Is the concept of a version of a stochastic process related to the concept of a version of a conditional distribution?
And is a regular version of a stochastic process somehow the same thing as the regular version of a conditional distribution?
I find this confusing because both concepts seem like they are supposed to resolve ambiguities arising when going from the countable to the uncountable case, but I rarely see authors use or explain the terminology rigorously, seemingly because they already understand it.
Note: regular version of a stochastic process refers to a version which is regular in the sense that it has regular paths (right-continuous, cadlag, continuous).
I saw a more precise definition in a textbook once, but now I can't remember which textbook it was. It was in any case definitely along the lines of the implicit definition used in other texts, namely a version of the stochastic process with regular paths.
UPDATE: I found the following definition of regular function on Wikipedia in the context of integration by parts: https://en.wikipedia.org/wiki/Lebesgue%E2%80%93Stieltjes_integration#Integration_by_parts
It is very similar to the notions I mentioned earlier for functions with countably many jump discontinuities (since one can modify the value of the function at those points, with no change to its integrals, to make it regular vis-a-vis cadlag).

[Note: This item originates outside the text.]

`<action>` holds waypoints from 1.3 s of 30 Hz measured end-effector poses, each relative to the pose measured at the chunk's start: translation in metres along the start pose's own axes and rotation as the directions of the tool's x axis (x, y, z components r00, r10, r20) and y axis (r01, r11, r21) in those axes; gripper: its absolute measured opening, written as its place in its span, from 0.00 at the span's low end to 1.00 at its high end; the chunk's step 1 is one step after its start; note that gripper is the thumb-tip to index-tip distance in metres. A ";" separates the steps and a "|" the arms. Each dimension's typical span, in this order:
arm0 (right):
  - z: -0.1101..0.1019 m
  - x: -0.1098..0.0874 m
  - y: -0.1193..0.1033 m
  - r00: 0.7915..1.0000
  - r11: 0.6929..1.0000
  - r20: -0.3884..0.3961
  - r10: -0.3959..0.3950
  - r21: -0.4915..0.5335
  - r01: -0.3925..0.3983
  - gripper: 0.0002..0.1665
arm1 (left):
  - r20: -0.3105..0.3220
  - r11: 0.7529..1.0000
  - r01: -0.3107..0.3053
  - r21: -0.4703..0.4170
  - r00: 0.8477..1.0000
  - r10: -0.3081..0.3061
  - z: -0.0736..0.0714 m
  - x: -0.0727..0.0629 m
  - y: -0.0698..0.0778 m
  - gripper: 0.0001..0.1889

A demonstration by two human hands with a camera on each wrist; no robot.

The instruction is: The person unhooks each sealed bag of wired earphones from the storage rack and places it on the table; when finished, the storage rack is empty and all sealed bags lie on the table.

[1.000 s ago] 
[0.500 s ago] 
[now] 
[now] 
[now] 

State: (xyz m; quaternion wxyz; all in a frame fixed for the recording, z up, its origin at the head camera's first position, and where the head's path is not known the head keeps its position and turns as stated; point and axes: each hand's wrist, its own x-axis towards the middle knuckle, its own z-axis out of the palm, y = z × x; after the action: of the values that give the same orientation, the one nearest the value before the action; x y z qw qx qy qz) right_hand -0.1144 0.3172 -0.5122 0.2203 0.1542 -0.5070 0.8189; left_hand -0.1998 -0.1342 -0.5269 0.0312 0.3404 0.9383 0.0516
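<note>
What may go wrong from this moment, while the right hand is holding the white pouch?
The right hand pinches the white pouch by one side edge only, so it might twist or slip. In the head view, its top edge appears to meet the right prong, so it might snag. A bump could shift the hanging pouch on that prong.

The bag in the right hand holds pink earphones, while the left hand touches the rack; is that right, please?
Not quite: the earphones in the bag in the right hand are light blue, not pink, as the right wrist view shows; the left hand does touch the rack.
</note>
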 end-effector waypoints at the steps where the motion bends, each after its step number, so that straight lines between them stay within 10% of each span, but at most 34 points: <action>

A function $f$ is regular at a point $a$ if and only if the left and right hand limits $f(a-)$ and $f(a+)$ both exist and the function takes the average value at $a$, i.e. $$f(a)= \frac{f(a-)+f(a+)}{2}$$
This is some extension of @jdods's comment.
A stochastic process can be understood as a family $X = \{X(t), t\in \mathbb T\}$ of random variables indexed by some parametric set $\mathbb{T}$. Another process $Y = \{X(t), t\in \mathbb T\}$ is a version of $X$ if for all $t\in \mathbb T$ $P(X(t) = Y(t)) = 1$.
What is a conditional distribution, or, more generally, a conditional probability measure (with respect to some $\sigma$-algebra $\mathcal G$)? It is defined as $\mathsf P (A \mid \mathcal G) = \mathsf E[\mathbf 1_A \mid \mathcal G]$, $A\in \mathcal B$. So this is a random set function, or, in other words, a collection of random variables indexed by the $\sigma$-algebra $\mathcal B$. So it is nothing else but a stochastic process with $\mathbb T = \mathcal B$. Moreover, a version of this stochastic process is precisely a version of conditional probability.
Concerning the regularity, there are some analogies as well. A regular conditional probability measure is a version of conditional probability which is a probability measure $\omega$-wise. So this is a version of the stochastic process $\{\mathsf P (A\mid \mathcal G), A\in \mathcal B\}$ having certain good properties: additivity, continuity.
An even stronger connection between these notions manifests if we speak of a regular conditional distribution. The latter is a version of conditional distribution $\mathsf P(X\in A\mid \mathcal G)$, which is also a probability measure on $\mathcal B(\mathbb{R})$. A regular conditional distribution is best described by its regular conditional cumulative distribution function $F_{(X\mid \mathcal G)}$. Being indexed by $\mathbb{R}$, this is a more conventional stochastic process. More precisely, a regular conditional cdf is a version of $F(t) = P(X\le t\mid \mathcal G)$, $t\in\mathbb{R}$, such that, $\omega$-wise, it is a cumulative distribution function, i.e.
$\lim_{t\to-\infty} F_{(X\mid \mathcal G)}(t)=0$, $\lim_{t\to+\infty} F_{(X\mid \mathcal G)}(t)=0$;
$F_{(X\mid \mathcal G)}$ is non-decreasing;
for each $t\in \mathbb R$, $\lim_{s\to t+}F_{(X\mid \mathcal G)}(s) = F_{(X\mid \mathcal G)}(t)$.
And it is easy to see that the regular conditional cdf $F_{(X\mid \mathcal G)}$ is just the càdlàg version of $F$. Thus, there is a strong link between regular conditional distributions and regular (= càdlàg) stochastic processes.